Yeryüzünde 6.909 dil konuşulmaktadır [1] (lehçeler de bu sayıya dâhil). Bu sayı aynı zamanda kavimlerin de sayısıdır. Oysa Birleşmiş Milletlerin resmen tanıdığı devlet sayısı yüz doksan ikidir. Bunların hepsi ulus devlettir. Bunun anlamı her ulusun birden çok kavimden oluştuğu, birden çok sayıda dil konuşulduğudur. Ulus (millet), kavim ve inançların ötesinde siyasal bir birliktir.

Ulus devletin yurttaşları hangi kavimden (etnisite, ırk) olursa olsunlar diğerleriyle ortak amaçları paylaşmak, işbirliği yapmak, dayanışmak, ulusal kaynakları, ülkenin nimet ve külfetlerini dengeli biçimde paylaşmak için iletişim kurmak zorundadırlar. İletişimde en etkili yol ise dildir.

Bazı ulus devletlerde onlarca, bazılarında yüzlerce yerel ya da bölgesel dil konuşulmaktadır. Yüzlerce dil konuşulan bir ulusun bireylerinin hangi dil ya da dillerde birbiriyle iletişim kuracakları, çocukları hangi dilde eğitecekleri sorun olarak ortaya çıkar.
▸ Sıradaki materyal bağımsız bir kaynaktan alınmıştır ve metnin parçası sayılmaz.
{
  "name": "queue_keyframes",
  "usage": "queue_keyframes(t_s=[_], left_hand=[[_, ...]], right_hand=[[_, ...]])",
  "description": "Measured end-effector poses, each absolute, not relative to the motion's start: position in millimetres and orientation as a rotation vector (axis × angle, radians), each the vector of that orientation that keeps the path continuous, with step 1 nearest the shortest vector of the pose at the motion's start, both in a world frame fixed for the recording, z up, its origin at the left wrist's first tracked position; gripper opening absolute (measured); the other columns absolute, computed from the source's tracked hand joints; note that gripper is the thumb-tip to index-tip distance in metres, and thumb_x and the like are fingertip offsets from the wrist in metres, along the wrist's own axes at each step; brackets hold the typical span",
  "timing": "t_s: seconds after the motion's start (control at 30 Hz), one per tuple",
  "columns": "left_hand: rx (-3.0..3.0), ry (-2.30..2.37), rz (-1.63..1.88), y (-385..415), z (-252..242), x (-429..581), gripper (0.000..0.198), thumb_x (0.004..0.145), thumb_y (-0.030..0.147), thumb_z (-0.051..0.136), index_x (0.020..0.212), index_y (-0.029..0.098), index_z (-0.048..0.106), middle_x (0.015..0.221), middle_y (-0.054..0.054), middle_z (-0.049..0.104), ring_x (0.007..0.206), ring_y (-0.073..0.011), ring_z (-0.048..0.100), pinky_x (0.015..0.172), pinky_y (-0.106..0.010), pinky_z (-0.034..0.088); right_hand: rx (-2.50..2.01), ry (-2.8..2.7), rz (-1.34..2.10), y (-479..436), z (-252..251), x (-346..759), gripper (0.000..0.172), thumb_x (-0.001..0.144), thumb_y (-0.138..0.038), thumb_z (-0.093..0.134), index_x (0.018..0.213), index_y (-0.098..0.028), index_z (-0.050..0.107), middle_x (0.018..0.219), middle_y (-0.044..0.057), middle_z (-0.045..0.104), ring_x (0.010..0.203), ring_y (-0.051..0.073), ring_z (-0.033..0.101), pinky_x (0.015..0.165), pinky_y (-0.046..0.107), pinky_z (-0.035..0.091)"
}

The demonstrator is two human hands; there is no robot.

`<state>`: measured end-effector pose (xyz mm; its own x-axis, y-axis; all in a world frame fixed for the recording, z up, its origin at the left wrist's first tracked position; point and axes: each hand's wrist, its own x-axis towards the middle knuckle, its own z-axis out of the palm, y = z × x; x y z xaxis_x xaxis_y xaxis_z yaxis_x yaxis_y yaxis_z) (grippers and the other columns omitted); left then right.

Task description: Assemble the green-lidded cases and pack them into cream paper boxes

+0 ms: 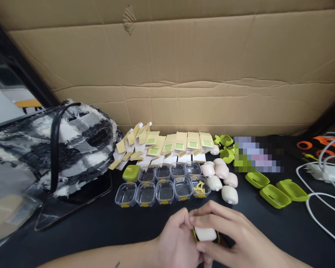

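At the near edge of the table, both my hands are closed around a white earbud case point(206, 234) with a green rim of a silicone cover point(218, 238) showing around it. My left hand point(177, 238) supports it from the left, palm up, its fingertips partly hidden. My right hand point(237, 232) grips it from above and the right, thumb below and fingers on top. Just beyond my hands lie several loose whitish and pinkish cases point(229, 194). Open green cover halves point(275, 196) rest to the right.
Two rows of clear plastic boxes point(164, 191) stand ahead, one holding yellow pieces point(200, 187). A covered green case point(131, 173) sits left of them, folded cardboard packs point(180, 143) behind. A plaid bag point(86, 141) stands left; white cables point(318, 204) lie right.
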<state>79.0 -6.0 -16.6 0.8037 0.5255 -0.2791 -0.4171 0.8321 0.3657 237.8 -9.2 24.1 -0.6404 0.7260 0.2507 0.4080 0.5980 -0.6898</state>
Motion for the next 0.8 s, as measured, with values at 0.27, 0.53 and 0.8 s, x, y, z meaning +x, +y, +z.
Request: queue_keyframes(t_s=[0.27, 0.53, 0.8], left_hand=[[0.389, 0.553, 0.522, -4.6, -1.4, 73.4, 0.052, 0.063, 0.064, 0.066, 0.086, 0.020, 0.051, 0.054, 0.005, 0.056, 0.042, -0.0086, 0.045, 0.045, -0.023, 0.031], [0.512, 0.637, 0.561, -15.1, -1.6, 73.6, 0.057, 0.057, 0.051, 0.081, 0.083, 0.023, 0.039, 0.054, 0.010, 0.053, 0.043, -0.0037, 0.046, 0.043, -0.016, 0.031], [0.603, 0.615, 0.623, -19.1, -10.0, 75.6, 0.061, 0.058, 0.048, 0.084, 0.087, 0.023, 0.037, 0.055, 0.010, 0.055, 0.041, -0.0031, 0.045, 0.041, -0.015, 0.033]], right_hand=[[-0.903, -2.255, 0.929, -0.5, 33.6, 258.9, 0.031, 0.082, -0.021, 0.066, 0.112, -0.024, 0.057, 0.113, 0.005, 0.066, 0.102, 0.017, 0.065, 0.086, 0.024, 0.053], [-0.778, -2.249, 0.572, -7.6, 30.9, 242.5, 0.026, 0.071, -0.003, 0.054, 0.088, -0.021, 0.060, 0.081, 0.001, 0.067, 0.072, 0.013, 0.066, 0.065, 0.021, 0.053], [-0.801, -2.275, 0.465, -9.5, 27.0, 240.8, 0.020, 0.066, -0.005, 0.048, 0.075, -0.022, 0.054, 0.078, 0.003, 0.067, 0.063, 0.015, 0.062, 0.057, 0.025, 0.052]])
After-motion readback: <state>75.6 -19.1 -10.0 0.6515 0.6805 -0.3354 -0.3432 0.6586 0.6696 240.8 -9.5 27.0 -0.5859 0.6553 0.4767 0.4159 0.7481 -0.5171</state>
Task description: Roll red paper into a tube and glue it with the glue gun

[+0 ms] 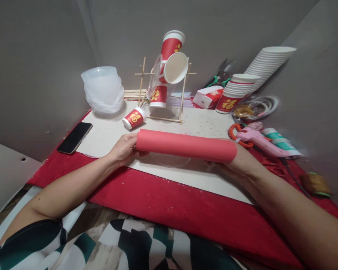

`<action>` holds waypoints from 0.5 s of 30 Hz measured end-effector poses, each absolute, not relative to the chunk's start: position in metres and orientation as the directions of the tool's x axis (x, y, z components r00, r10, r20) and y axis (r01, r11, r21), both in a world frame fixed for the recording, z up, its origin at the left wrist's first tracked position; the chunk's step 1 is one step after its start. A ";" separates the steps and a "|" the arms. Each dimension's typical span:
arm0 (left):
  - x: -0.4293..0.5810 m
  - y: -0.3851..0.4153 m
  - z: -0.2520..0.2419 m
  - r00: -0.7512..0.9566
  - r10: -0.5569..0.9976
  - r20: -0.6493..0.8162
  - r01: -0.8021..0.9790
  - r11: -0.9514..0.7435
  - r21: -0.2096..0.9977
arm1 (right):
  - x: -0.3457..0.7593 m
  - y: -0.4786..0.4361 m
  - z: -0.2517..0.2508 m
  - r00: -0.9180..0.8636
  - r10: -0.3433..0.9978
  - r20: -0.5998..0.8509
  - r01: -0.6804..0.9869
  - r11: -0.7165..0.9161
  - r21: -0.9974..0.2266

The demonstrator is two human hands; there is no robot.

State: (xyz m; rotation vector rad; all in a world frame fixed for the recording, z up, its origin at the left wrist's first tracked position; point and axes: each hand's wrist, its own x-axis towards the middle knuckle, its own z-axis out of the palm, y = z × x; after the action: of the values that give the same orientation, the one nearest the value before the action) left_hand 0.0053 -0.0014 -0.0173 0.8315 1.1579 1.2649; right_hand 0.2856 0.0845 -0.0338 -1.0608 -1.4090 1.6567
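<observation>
A roll of red paper (186, 145) stretches sideways above the white board (202, 122), held up between both hands. My left hand (126, 147) is closed on its left end. Under the right end, my right hand (228, 165) supports or grips the roll, its fingers mostly hidden behind the paper. A clear plastic disc (170, 160) lies on the board just below the roll. Beyond the roll stands a frame of wooden sticks (183, 90), carrying several red and white paper cups (171, 47) joined to a clear disc. One small paper cup (134, 117) lies tilted beside the frame.
On the left are a phone (75, 138), a clear disc (100, 141) and plastic-wrapped bowls (103, 92). On the right are stacked paper cups (232, 93), a red and white box (208, 96), a pink glue gun (260, 140) and a thread spool (317, 184). Red cloth (157, 195) covers the table.
</observation>
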 end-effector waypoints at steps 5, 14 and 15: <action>0.006 -0.002 -0.016 -0.022 0.973 -0.229 -0.295 0.213 0.931 | 0.286 0.084 -0.035 -0.447 0.885 -0.131 0.018 -0.138 -0.990; 0.005 0.000 -0.015 -0.030 0.932 -0.362 -0.379 0.324 0.867 | 0.286 0.085 -0.036 -0.483 0.874 -0.058 0.019 -0.056 -0.998; 0.005 0.000 -0.014 -0.020 0.925 -0.380 -0.374 0.345 0.861 | 0.285 0.084 -0.034 -0.481 0.875 -0.053 0.020 -0.050 -0.999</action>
State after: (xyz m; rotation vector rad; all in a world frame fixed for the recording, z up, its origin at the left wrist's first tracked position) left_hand 0.0055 -0.0004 -0.0140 0.6190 1.1527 1.1457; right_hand 0.2852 0.0843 -0.0341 -0.9733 -1.5501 1.6098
Her bireyin onlarca ya da yüzlerce dili öğrenemeyeceğine göre ülke içindeki dillerden birini resmî (ulusal) dil yapıp iletişimi o dil ile sürdürmeleri kaçınılmazdır. Böylece resmî dil aynı zamanda ulusal dil ve eğitim dili olur.

Türkiye’de de yurttaşların bir kısmının farklı dilleri olmakla birlikte Türkçe ulusal dilimizdir. Türkçe, tarihsel kullanım, bilimsel işlenmişlik, kültürel gelişkinlik, kavramsal yetkinlik alanlarında daha fazla kullanılma ve yetkinleşme olanağını bulmuş ve uzun yıllar devlet dili; yasa, ekonomi, eğitim, bilim kültür dili olmuştur. Türkçe ulusal dil olduğu için eğitim de Türkçe olarak yapılmaktadır.

Ana dili

Tam da bu noktada ana dili üzerinde durmak gerekmektedir: Ana dili kavramı yaygın biçimde yanlış kullanılmaktadır. Ana dili insanın anasının konuştuğu ya da etnik kökeninin dili değildir. Ana dili, bireyin kendisini en iyi ifade ettiği, evinde ve çevresinde konuştuğu ve büyük ölçüde ilk öğrendiği dildir. Bir örnekle açıklanacak olursa; ortak dilleri Türkçe olan bir Rus ile bir Alman’ın evliliklerinden doğan çocuğun ana dili Rusça ya da Almanca değil, Türkçe olacaktır. Çünkü evdeki iletişim Türkçe olarak sürdürülmekte ve çocuk da bu nedenle hayata Türkçe ile başlamakta ve sürdürmektedir.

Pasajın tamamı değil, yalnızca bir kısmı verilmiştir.